7 marzo 1965. Seicento attivisti di colore sono i protagonisti di una marcia in Alabama, da Selma a Montgomery. Mentre attraversano l’Edmund Pettus Bridge vengono attaccati da manganelli e gas lacrimogeni degli agenti della polizia di Stato, la cui violenza consegna alla storia la nota “Bloody Sunday”. Si tratta della prima delle tre marce afroamericane che si tennero nel giro di dieci giorni. In quegli anni Martin Luther King si era unito alla causa della Dallas County Voters League nella lotta per l’estensione del diritto di voto ai neri.

Lo scorso 7 marzo, esattamente cinquant’anni dopo e su quello stesso ponte, il presidente degli Stati Uniti Barack Obama ha tenuto dinanzi a quaranta mila persone un discorso che la stampa non ha esitato a definire “potente” ed “emozionante”. Gli afroamericani manifestavano per i loro diritti e per la morte di un loro attivista, e il percorso storico che essi hanno avuto il coraggio di compiere, inducendo infine l’allora presidente Johnson a promulgare il “Voting Rights Act”, è un momento fondamentale della storia americana. Nel suo discorso Obama si è soffermato sul concetto dei diritti civili, ha parlato delle discriminazioni che ancora oggi i neri subiscono e non ha potuto ignorare il più che discusso rapporto del dipartimento di Giustizia a proposito della morte del diciottenne di colore Michael Brown, a Ferguson, che non incriminerà l’agente colpevole: “Un errore comune è pensare che il razzismo sia stato sconfitto, che il lavoro iniziato agli uomini e dalle donne che erano presenti qui a Selma sia concluso, e che ogni tensione razziale rimasta sia frutto di situazioni contestuali. Non abbiamo bisogno del rapporto su Ferguson per sapere che questo non è vero. Dobbiamo solamente aprire i nostri occhi, le nostre orecchie, e i nostri cuori, e accettare che il razzismo che c’era in passato è ancora un’ombra sul nostro presente. Sappiamo che la marcia non è ancora finita, che la battaglia non è ancora stata vinta, e che entrare in un’epoca nella quale saremo giudicati solo per quello che siamo significa ammettere queste cose”.

Obama ha però anche aggiunto che i progressi compiuti nel frattempo vanno riconosciuti: “Rifiuto di ammettere che niente sia cambiato, nel frattempo.

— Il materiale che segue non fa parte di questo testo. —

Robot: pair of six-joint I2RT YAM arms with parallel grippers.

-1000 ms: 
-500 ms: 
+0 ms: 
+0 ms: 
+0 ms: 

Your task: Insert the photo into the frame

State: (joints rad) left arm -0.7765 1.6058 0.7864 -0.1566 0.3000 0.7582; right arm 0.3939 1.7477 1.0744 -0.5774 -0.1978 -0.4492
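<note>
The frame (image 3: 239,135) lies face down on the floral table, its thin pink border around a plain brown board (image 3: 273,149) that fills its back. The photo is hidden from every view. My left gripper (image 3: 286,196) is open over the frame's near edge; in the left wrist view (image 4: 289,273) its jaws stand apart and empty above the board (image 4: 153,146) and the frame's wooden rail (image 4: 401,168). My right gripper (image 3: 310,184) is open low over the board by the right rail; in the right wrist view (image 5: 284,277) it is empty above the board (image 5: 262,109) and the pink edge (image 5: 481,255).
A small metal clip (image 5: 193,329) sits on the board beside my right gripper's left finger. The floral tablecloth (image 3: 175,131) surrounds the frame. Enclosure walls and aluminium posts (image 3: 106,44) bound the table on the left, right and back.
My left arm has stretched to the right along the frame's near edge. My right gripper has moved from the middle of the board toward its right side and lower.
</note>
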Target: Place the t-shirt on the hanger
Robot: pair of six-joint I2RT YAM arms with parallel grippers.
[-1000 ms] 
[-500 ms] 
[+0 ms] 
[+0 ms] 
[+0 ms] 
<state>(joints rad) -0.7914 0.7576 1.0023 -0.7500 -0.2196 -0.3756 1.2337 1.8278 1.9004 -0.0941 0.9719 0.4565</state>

Ciò che è accaduto a Ferguson può non essere un fatto isolato, ma non si tratta più di un comportamento endemico, legittimato dal costume e dalle leggi, cosa che poteva dirsi prima della nascita del movimento per i diritti civili”.

Inoltre, con fervente nazionalismo, il presidente si è così rivolto ai suoi connazionali: “Siamo gli immigrati che hanno viaggiato da clandestini per raggiungere queste spiagge: sopravvissuti all’Olocausto, defezionisti dell’URSS, gente che è scappata dal Sudan a causa della guerra. Siamo quelli che hanno lottato per guadare il Rio Grande perché volevano un futuro migliore per i loro figli. Ecco come siamo diventati quello che siamo. […] Siamo gli schiavi che hanno costruito la Casa Bianca e retto l’economia del Sud. Siamo i contadini che si sono aperti verso l’Ovest, e gli innumerevoli operai che hanno posato binari e costruito grattacieli, e si sono organizzati e battuti per i diritti dei lavoratori. […] Siamo i soldati dalla faccia pulita che hanno lottato per liberare un continente: siamo i piloti Tuskeegee, i decrittatori Navajo e i giappo-americani che hanno combattuto per il proprio paese anche quando questo gli negava la libertà. Siamo i pompieri che sono accorsi la mattina dell’11 settembre, e i volontari che si sono arruolati per andare a combattere in Afghanistan e Iraq”.

Un discorso appassionato e coinvolgente quello del primo presidente afroamericano degli USA, intriso di quella forza anche emotiva che la circostanza richiedeva per smuovere coscienze, mantenere il dibattito vivo, sottolineare che “ci sono altri ponti da attraversare”.